WORK ORDER: Would you please repeat the lines in the listing below from the one containing "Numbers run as" through the final one, exactly as they appear?

GIVEN INFORMATION:
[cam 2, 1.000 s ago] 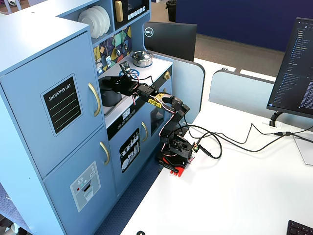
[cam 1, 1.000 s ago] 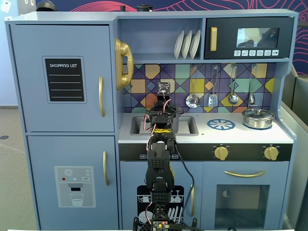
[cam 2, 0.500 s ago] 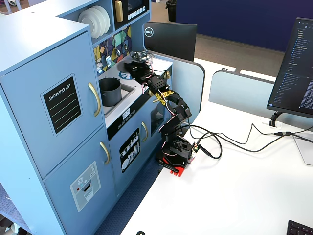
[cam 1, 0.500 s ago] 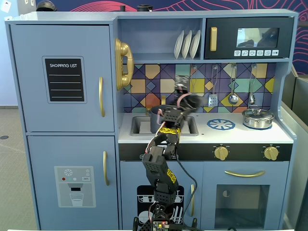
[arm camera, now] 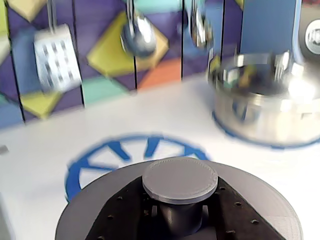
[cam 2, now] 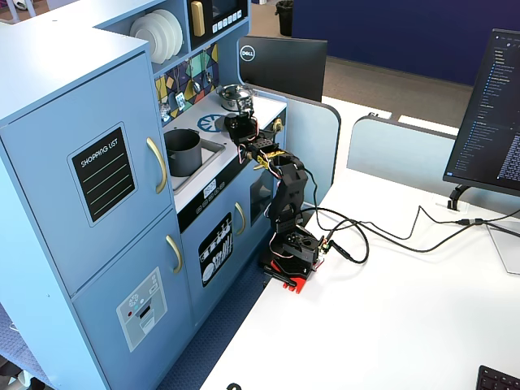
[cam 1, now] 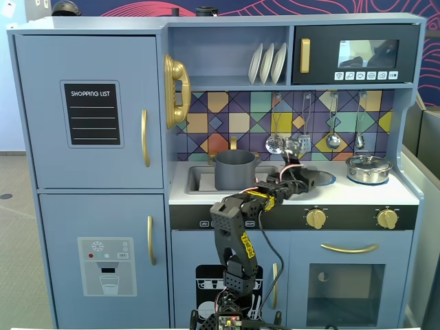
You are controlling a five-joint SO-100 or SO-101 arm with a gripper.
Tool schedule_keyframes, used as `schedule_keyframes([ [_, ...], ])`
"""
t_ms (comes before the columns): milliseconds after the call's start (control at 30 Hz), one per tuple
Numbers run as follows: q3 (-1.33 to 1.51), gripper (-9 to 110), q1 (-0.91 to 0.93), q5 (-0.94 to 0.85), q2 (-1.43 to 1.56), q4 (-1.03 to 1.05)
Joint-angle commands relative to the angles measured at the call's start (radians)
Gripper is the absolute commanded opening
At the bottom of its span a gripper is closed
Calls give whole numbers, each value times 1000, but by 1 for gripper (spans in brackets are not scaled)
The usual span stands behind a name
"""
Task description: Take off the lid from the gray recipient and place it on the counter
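Pincer [arm camera: 180, 220] clenched on lid [arm camera: 260, 205] knob, seemingly above counter [arm camera: 165, 125]; silver pot [arm camera: 265, 110] nearby.

On my right stood a shiny silver pot [arm camera: 267, 107] on its blue ring, blurred in the wrist view. Above it hung a slotted spatula [arm camera: 56, 57] and a ladle [arm camera: 137, 35] against the coloured tile backsplash [cam 1: 234, 113]. Higher up, three white plates [cam 1: 267, 63] stood on edge beside the toy microwave [cam 1: 357, 53]. Two gold knobs [cam 1: 316, 218] faced outward below. Across the white desk sat a Dell monitor [cam 2: 280, 69].
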Motion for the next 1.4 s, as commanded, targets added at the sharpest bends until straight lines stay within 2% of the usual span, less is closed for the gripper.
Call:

TASK RESULT:
Numbers run as follows: q3 (-1.33 to 1.51), gripper (-9 to 110), q1 (-0.91 to 0.93), q5 (-0.94 to 0.85), q2 (-1.43 to 1.56), q4 (-1.03 to 1.05)
Joint-angle commands relative to the angles measured at the call's start (radians)
Gripper is the absolute commanded opening
At the bottom of its span a gripper is closed
Calls give whole numbers, each value times 1000, but by 1 for gripper (spans in brackets are not scaled)
The usual span stands behind a name
"""
Task description: Take off the lid from the gray recipient and place it on the counter
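Pincer [arm camera: 180, 220] clenched on lid [arm camera: 260, 205] knob, seemingly above counter [arm camera: 165, 125]; silver pot [arm camera: 265, 110] nearby.

On my right stood a shiny silver pot [arm camera: 267, 107] on its blue ring, blurred in the wrist view. Above it hung a slotted spatula [arm camera: 56, 57] and a ladle [arm camera: 137, 35] against the coloured tile backsplash [cam 1: 234, 113]. Higher up, three white plates [cam 1: 267, 63] stood on edge beside the toy microwave [cam 1: 357, 53]. Two gold knobs [cam 1: 316, 218] faced outward below. Across the white desk sat a Dell monitor [cam 2: 280, 69].
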Motion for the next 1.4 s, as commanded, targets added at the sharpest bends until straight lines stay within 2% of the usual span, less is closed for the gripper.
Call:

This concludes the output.